Il y a aussi les sorties désobligeantes de Donald Tump à l'égard des anciens combattants. Il aurait, rapportait le magazine The Atlantic en 2020 qualifié les Marines tombés lors de la bataille du bois de Belleau (France) en 1918 de "nuls" et de "losers".
"Ces hommes et ces femmes servent honorablement, et maintenant ils sont abandonnés (...) par un homme qui n'a pas même pas fait son service militaire (...) un lâche. Il a traité les vétérans de +nuls+", c'est une honte", gronde John Tyler, 76 ans, ancien combattant afro-américain de la guerre du Vietnam, qui déplore l'invisibilisation des soldats noirs par l'administration.

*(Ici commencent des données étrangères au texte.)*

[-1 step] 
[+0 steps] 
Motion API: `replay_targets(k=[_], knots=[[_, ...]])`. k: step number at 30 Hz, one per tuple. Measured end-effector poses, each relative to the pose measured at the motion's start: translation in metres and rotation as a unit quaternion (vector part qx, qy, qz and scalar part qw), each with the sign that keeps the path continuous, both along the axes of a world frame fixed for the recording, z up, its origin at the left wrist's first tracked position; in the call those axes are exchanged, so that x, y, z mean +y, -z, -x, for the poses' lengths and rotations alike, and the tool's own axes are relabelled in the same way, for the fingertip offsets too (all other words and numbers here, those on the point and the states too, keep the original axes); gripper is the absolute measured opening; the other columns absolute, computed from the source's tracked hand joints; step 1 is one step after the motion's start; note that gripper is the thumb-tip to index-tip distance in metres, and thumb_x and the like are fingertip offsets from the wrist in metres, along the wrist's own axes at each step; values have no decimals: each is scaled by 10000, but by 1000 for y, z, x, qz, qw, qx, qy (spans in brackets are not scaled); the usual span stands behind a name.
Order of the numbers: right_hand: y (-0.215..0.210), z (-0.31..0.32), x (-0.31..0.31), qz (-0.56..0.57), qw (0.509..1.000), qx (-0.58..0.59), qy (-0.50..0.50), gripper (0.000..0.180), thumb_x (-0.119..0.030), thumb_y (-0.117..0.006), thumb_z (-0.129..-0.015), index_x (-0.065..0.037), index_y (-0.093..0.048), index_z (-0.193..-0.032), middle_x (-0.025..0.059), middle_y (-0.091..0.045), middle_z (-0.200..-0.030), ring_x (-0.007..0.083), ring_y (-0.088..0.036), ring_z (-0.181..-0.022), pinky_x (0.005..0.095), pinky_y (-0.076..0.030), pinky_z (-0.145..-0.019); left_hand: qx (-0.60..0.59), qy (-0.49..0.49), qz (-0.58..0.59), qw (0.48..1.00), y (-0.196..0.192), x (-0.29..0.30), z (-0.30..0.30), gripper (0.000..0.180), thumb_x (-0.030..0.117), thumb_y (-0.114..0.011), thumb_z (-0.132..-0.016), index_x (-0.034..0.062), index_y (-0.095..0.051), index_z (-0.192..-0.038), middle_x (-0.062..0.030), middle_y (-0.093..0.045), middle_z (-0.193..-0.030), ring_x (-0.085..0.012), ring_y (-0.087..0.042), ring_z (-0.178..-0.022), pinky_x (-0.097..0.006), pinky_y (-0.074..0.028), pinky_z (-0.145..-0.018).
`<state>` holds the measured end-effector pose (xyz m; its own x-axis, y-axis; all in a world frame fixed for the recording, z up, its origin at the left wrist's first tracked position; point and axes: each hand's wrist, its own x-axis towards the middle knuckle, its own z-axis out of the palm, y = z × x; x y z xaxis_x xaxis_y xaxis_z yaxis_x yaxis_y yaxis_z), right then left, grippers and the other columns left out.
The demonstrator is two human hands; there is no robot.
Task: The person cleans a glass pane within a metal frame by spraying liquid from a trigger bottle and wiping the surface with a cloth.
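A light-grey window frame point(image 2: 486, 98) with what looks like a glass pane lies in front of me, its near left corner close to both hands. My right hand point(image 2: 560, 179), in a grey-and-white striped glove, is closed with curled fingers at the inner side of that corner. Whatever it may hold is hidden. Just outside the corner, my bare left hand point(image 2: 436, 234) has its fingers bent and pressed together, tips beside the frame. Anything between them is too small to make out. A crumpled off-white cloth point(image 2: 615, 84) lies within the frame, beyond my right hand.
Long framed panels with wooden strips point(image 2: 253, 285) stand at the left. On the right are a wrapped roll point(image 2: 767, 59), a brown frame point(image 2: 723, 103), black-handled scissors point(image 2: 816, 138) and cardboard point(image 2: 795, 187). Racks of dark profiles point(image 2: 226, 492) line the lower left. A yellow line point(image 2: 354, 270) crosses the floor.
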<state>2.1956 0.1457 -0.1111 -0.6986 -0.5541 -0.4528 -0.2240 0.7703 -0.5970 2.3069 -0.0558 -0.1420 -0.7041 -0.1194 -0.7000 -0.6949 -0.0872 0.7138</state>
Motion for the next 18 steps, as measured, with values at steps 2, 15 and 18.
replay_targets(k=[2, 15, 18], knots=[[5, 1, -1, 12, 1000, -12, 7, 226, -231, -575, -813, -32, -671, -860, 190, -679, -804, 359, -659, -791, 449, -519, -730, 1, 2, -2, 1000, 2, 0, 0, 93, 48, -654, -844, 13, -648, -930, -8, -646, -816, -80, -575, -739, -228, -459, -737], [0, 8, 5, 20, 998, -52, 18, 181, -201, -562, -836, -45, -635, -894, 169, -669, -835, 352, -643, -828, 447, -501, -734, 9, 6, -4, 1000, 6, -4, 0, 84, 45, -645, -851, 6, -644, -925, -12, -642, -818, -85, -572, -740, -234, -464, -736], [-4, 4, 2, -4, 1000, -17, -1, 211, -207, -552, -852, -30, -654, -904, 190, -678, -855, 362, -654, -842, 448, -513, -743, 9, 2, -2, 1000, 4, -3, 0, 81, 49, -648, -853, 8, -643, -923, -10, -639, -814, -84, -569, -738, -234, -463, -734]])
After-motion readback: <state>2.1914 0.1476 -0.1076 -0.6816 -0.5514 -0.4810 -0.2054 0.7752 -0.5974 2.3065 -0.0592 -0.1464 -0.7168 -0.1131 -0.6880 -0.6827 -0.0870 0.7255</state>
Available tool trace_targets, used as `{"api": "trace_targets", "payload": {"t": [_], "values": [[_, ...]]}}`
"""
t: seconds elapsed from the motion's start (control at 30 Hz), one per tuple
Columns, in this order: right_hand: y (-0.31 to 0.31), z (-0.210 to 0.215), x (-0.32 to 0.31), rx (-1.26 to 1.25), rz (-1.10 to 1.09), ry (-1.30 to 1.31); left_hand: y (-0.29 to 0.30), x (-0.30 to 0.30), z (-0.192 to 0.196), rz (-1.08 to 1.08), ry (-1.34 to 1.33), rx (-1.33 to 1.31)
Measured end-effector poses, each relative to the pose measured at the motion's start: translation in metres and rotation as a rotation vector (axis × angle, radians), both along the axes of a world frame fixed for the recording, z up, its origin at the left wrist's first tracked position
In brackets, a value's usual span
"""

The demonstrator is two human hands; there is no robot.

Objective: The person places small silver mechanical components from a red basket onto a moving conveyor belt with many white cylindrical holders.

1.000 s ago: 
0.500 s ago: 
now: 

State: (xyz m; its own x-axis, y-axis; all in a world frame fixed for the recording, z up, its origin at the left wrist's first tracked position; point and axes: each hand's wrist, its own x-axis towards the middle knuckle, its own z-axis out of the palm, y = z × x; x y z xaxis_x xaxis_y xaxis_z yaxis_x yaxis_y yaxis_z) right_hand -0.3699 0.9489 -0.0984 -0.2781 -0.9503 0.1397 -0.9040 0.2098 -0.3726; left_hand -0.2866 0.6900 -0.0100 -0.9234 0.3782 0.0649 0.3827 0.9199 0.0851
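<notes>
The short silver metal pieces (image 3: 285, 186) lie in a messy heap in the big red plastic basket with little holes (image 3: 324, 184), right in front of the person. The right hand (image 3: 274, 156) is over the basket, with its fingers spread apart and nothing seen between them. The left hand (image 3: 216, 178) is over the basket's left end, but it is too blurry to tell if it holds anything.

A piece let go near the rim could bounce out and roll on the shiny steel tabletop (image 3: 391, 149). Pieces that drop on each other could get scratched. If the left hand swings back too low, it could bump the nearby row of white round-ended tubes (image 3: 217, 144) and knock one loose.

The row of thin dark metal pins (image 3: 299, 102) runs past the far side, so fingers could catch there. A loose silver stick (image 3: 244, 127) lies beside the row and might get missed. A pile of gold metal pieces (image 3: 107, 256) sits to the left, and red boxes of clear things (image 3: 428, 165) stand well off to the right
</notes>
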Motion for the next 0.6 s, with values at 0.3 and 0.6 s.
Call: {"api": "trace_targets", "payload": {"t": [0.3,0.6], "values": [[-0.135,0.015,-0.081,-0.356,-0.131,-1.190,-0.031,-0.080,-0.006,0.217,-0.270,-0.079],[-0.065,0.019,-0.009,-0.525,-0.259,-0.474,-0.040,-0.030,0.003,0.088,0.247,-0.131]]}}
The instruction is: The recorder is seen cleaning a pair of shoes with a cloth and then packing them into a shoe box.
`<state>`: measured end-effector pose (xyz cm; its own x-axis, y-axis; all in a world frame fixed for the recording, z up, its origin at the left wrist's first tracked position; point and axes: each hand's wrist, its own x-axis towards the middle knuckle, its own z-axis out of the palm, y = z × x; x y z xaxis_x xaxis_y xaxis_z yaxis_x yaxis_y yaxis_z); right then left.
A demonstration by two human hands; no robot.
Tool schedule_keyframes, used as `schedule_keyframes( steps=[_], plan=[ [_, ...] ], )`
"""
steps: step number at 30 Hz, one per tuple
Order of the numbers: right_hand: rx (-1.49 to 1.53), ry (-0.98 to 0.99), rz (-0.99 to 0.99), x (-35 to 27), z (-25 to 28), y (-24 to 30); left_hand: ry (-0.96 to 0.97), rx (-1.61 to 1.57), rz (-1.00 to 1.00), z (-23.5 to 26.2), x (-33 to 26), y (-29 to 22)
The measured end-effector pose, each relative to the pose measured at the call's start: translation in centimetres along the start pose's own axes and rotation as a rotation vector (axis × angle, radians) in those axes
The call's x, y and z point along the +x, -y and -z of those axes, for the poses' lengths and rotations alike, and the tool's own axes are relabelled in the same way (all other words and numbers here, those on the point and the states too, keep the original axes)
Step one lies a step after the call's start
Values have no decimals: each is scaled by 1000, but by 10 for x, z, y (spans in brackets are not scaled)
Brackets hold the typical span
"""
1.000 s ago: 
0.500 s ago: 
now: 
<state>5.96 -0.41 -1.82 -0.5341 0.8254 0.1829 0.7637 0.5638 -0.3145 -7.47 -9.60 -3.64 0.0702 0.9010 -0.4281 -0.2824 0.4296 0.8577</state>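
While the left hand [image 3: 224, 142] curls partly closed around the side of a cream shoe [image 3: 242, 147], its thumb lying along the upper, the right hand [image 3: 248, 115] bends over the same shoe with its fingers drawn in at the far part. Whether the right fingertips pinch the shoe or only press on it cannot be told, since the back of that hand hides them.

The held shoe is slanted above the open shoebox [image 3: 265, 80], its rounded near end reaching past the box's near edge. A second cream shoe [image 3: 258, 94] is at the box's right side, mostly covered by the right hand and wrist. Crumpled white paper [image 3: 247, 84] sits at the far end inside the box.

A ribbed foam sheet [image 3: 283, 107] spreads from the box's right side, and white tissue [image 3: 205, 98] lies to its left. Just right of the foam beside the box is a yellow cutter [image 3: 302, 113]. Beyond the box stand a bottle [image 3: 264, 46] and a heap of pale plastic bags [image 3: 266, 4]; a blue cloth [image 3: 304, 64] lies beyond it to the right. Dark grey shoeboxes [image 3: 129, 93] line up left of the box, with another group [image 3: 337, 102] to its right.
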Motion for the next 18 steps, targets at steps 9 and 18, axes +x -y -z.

Même constat pour Ydelka Schrock, d'origine hispanique, selon qui il y aura moins d'aspirants soldats à cause des menaces sur le VA et de la suppression des politiques de diversité et d'inclusion dans le recrutement (DEI). "Les gens ne voudront pas servir un gouvernement qui ne défend pas les intérêts de la population", dit-elle.
Samedi, lors de la parade militaire organisée par le président pour célébrer les 250 ans de l'armée américaine, elle participera à la manifestation "No Kings" contre Donald Trump, avec son mari et sa fille. La vétéran refuse de perdre espoir: "Nous sommes un peuple de rebelles!", sourit-elle.